A few short weeks ago, the New York Giants found themselves at a dismal 1-7 with two blown fourth-quarter leads to division rivals. Now, the Giants are perched on top of the NFC East at 4-7 with all the confidence in the world. Unfortunately, New York just lost their starting quarterback to a hamstring injury. It’s still unknown how long the injury to Daniel Jones will persist, but I’m writing this article under the assumption that he’ll only miss the game against Seattle.
The next four games are crucial to the Giants’ once very unlikely playoff chances. They own the tiebreaker over the 4-7 Football Team because they beat them twice. The Eagles are currently a sputtering mess that may be looking for a new coach at the end of the year; they sit at 3-7-1. Dallas was turned into a turkey on Thanksgiving by The Football Team and they’re 3-8. The Cowboys are rather interesting because they’re the only NFC East team left on the schedule. The Giants will square off at MetLife against Dallas in week 17, but it’s necessary to analyze the next four games to see where the Giants may be at the end of the season.

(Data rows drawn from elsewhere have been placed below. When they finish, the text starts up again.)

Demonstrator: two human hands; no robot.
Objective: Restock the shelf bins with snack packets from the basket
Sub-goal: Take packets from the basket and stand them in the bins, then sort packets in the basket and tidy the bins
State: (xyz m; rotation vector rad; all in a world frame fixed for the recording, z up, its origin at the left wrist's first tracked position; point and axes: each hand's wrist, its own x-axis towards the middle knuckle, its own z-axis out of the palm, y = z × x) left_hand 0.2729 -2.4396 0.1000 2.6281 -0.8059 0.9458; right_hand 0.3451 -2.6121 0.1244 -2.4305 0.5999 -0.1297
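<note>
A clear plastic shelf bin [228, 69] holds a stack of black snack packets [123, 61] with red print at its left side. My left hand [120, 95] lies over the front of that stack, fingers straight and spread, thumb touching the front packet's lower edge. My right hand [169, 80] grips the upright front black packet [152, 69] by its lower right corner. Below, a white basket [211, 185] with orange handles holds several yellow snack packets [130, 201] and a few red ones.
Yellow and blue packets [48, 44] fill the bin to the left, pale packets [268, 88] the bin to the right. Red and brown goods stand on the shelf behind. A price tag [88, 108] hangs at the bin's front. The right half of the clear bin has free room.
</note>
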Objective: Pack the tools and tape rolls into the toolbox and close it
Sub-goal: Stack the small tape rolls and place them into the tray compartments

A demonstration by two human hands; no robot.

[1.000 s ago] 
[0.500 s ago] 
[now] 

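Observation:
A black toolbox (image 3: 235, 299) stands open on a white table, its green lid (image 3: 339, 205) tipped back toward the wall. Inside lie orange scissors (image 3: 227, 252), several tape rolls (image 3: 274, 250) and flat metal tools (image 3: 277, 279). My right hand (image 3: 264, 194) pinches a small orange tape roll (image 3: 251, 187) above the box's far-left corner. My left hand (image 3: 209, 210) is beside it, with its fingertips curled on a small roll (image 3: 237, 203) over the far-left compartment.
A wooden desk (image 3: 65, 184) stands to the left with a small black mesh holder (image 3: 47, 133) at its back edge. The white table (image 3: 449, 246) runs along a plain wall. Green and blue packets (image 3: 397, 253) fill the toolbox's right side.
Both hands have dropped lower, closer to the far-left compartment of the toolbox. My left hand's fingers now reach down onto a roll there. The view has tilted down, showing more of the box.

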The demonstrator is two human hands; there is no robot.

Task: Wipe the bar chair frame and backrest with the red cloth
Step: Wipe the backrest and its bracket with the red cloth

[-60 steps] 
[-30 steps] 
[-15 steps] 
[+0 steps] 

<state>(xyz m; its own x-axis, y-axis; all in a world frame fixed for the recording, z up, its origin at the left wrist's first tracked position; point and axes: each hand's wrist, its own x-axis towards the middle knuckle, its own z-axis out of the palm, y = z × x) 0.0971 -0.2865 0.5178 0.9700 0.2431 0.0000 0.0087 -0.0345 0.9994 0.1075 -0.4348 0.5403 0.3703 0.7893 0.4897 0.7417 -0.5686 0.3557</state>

The schedule is not great for New York. The Giants travel to Seattle to play the 8-3 Seahawks in week 13. Then they host the current 6-5 Arizona Cardinals in a game they hope to have Daniel Jones back healthy. The Giants square off against the now 8-3 Cleveland Browns at MetLife in a Week 15 battle. In Week 16, the Giants travel to Baltimore to play a presumably angry, and healthy, Baltimore Ravens team that is currently third in their division.
The Giants are entering this four-game stretch at 4-7 and their upcoming opponents’ records are 28-15. The combined record of the four teams New York has beaten is only 14-29-1 with Washington counted twice. The Giants can only play who is on their schedule. Since they’ve started hitting their stride, they’ve had easier matchups. They’ll be tested in the next four games against opponents that aren’t NFC East teams or the Cincinnati Bengals. Let’s rank the next four games and see which games are more winnable, and why.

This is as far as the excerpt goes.